▶ [Assignment]:
Once the pictures are set aside, transcribe the remaining data exactly.

▶ [Material provided]:
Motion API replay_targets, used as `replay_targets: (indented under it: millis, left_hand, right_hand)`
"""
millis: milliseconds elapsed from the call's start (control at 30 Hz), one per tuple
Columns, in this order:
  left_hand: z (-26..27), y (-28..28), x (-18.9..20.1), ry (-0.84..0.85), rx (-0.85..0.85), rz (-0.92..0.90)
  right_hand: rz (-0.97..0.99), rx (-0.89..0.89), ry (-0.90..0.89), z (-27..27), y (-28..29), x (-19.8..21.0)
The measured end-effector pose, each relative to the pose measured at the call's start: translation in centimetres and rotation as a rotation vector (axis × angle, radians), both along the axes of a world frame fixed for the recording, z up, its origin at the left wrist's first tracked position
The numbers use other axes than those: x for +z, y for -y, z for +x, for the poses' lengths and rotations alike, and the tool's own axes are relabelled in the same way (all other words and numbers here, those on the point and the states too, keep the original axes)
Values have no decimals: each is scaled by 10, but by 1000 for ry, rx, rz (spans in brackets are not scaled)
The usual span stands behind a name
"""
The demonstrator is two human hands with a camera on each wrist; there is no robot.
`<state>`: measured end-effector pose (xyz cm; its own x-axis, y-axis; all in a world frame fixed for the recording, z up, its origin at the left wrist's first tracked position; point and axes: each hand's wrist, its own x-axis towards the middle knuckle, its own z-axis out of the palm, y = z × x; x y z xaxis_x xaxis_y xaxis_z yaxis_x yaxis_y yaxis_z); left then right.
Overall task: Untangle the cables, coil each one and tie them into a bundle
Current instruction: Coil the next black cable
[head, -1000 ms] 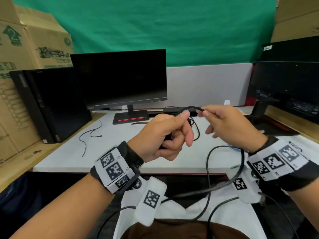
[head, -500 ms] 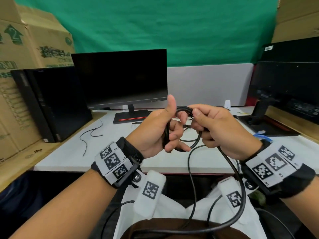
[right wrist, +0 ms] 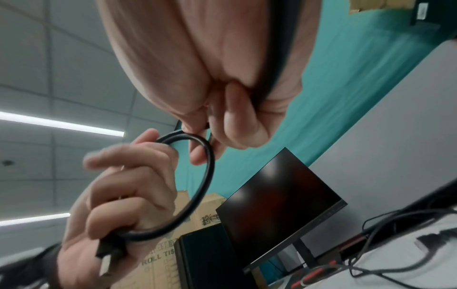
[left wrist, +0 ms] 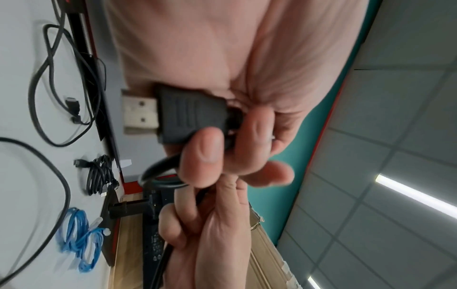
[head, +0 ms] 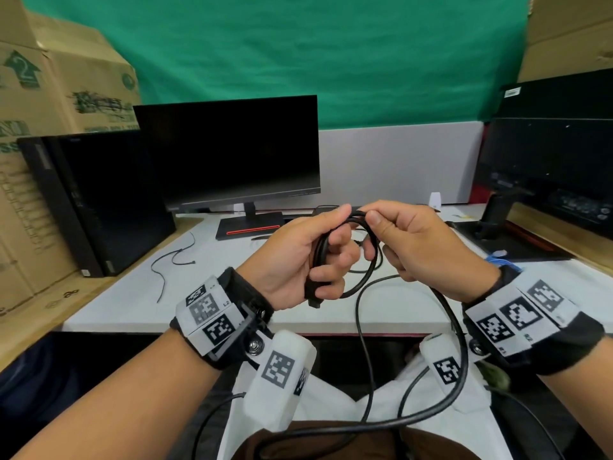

▶ [Problem solution]:
Motion API replay_targets, used as `replay_targets: (indented under it: millis, left_hand, right_hand)`
"""
millis: milliseconds elapsed from the call's start (control at 30 Hz), one per tuple
Columns, in this order:
  left_hand: z (-26..27), y (-28..28), x (-18.9..20.1), ry (-0.84..0.85), rx (-0.85..0.85), rz (-0.92..0.90)
  right_hand: rz (-0.97..0.99), rx (-0.89..0.89), ry (-0.90..0.89), z (-27..27), y (-28..29), x (-19.8..21.0)
The measured end-effector pose, each relative to the pose measured at the call's start: translation in centimetres and rotation as a rotation vector (axis × angle, radians), both along the axes of a world frame fixed for the recording, z up, its origin at the left wrist's first tracked position
The numbers use other axes than those: x for +z, y for -y, z for +x, for the poses' lengths and rotations alike, and the tool's own axes are relabelled in the same way (all other words and numbers here, those on the point and the states too, keep the original axes)
Values have no decimals: each is scaled by 10, but by 1000 for ry, rx, rz (spans in brackets are not scaled)
The usual span stands behind a name
"""
The demonstrator is two human hands with a camera on each wrist; there is no robot.
`<state>`: measured end-effector pose (xyz cm; its own x-axis, y-axis; all in a world frame fixed for the recording, z up, its origin at the left wrist's first tracked position; point and axes: each hand's wrist, its own x-axis towards the middle knuckle, its own z-axis out of the palm, y = z × x; x y z xaxis_x xaxis_y xaxis_z yaxis_x yaxis_y yaxis_z); left then right.
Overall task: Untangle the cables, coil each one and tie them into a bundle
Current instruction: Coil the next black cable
[head, -1000 ms] 
[head, -500 ms] 
[right wrist, +0 ms] 
[left wrist, +0 ms] 
[head, +0 ms] 

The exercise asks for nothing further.